*** Block opens ***
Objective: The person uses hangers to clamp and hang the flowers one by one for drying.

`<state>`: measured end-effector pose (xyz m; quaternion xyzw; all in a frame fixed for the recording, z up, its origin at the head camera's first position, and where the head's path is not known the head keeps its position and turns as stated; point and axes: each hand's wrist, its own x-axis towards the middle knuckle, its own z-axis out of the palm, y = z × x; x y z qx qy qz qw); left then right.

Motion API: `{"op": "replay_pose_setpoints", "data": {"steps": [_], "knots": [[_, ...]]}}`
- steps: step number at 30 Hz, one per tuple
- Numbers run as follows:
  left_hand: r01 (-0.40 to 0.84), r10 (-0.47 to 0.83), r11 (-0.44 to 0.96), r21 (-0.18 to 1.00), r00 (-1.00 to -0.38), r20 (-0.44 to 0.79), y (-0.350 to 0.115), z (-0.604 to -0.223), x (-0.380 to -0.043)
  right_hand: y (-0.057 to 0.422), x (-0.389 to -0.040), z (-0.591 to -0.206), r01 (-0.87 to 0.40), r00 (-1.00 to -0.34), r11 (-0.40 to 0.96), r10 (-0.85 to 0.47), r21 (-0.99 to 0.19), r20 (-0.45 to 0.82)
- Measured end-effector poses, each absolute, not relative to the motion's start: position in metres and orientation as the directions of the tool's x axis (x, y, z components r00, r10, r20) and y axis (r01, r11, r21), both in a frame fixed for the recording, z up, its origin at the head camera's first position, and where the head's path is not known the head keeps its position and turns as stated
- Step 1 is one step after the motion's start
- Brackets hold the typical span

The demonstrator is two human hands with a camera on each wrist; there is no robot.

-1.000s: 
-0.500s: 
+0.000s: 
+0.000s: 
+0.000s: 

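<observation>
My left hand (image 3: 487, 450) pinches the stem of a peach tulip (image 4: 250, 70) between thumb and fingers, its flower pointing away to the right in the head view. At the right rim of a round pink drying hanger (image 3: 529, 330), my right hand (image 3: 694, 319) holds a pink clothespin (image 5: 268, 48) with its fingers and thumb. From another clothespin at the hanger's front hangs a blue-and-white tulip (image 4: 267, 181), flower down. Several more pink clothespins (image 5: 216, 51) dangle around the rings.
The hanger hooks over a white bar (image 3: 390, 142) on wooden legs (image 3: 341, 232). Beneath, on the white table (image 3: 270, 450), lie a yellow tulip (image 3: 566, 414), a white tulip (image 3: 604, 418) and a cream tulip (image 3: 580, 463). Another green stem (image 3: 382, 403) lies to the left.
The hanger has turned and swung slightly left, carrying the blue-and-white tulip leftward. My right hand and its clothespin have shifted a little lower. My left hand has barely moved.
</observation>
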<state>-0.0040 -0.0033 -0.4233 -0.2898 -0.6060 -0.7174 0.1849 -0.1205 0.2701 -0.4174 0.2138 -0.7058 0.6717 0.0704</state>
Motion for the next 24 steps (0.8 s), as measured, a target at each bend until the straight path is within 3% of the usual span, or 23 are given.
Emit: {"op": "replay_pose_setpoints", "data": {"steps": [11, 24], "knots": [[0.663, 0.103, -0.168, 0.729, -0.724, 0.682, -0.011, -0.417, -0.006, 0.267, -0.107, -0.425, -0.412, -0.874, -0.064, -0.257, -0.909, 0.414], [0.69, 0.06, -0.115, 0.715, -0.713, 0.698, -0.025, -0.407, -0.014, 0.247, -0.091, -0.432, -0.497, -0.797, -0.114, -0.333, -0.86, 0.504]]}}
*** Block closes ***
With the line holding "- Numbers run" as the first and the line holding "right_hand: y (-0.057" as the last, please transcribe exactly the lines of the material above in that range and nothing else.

- Numbers run as follows:
  left_hand: r01 (-0.40 to 0.84), r10 (-0.47 to 0.83), r11 (-0.44 to 0.96), r21 (-0.18 to 1.00), r00 (-1.00 to -0.38), r20 (-0.44 to 0.79), y (-0.350 to 0.115), z (-0.604 to -0.223), x (-0.380 to -0.043)
  right_hand: y (-0.057 to 0.422), x (-0.389 to -0.040), z (-0.591 to -0.206), r01 (-0.87 to 0.40), r00 (-1.00 to -0.34), r11 (-0.40 to 0.96), r10 (-0.85 to 0.47), r21 (-0.99 to 0.19), r20 (-0.45 to 0.82)

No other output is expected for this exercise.